A speech delivered today by Sheldon Mills, Executive Director for Consumers and Competition at the Financial Conduct Authority (FCA), he revealed that 5 million individuals still count on the pound sterling for the majority of their purchases. Additionally, 750,000 or one in seven adults struggled with cash point and bank branch closures during the COVID-19 health crisis. As one may anticipate, the majority of these individuals are elderly, or perhaps small businesses.
The Death of the Bank Branch? Not So Fast.
Mills says that the transition from face-to-face services to online or telephone will take time. There are times when an in-person meeting is easier, it seems.
“Based on our evidence, we believe that access to cash across the UK is generally good for most people. 95% can access cash in urban areas within 650 metres and in rural areas within 3.5 km. Only around 150,000 people live more than around 5 km away from their nearest access point. And of course, in addition to bank branches, Post Office counter services and ATMs provide a significant and important part of the existing geographic coverage. The Post Office has national access criteria requiring that 99% of the population must live in areas within 3 miles [or 5 km] of their nearest Post Office, and 90% within 1 mile [1.6 km].”
While cash use is declining due to the ubiquitous nature of digital alternatives, cash continues to be needed. Perhaps, cash is no longer king but digital is not quite satisfying all the requirements of the population. UK firms are responsible for making sure that when a branch or ATM closes, there are alternatives in the area.
An updated review of the UK’s cash infrastructure is expected to be released this summer.
A joint statement by the FCA and PSR states that cash must remain available to the masses:
“The overall decline in the use of cash makes it more expensive to maintain the existing infrastructure that supports it.

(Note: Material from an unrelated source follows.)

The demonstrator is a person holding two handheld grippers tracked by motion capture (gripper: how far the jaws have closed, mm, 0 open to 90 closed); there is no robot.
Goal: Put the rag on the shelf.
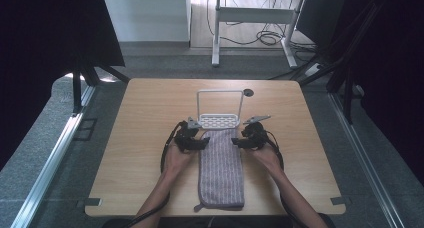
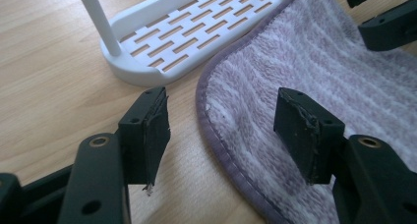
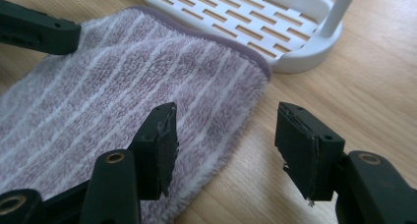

However, as we move out of the pandemic, cash continues to serve a socially useful purpose for many communities. Following a fall in ATM withdrawals of 40% year-on-year across 2020, withdrawals have started to increase again since restrictions have begun to ease. Although our data shows that most people can access cash easily now, there is a need to maintain access to cash and banking services for those that still need it, particularly vulnerable consumers. At the same time, a critical part of maintaining this access will be supporting others that can to transition to digital and other alternative ways of banking and making payments.”
“… the nature of cash use and everyday banking is changing, and we should acknowledge that and help people to transition where they are able to. However, we must also all work together to protect the ability of consumers to access cash and banking services in ways that meet their needs.”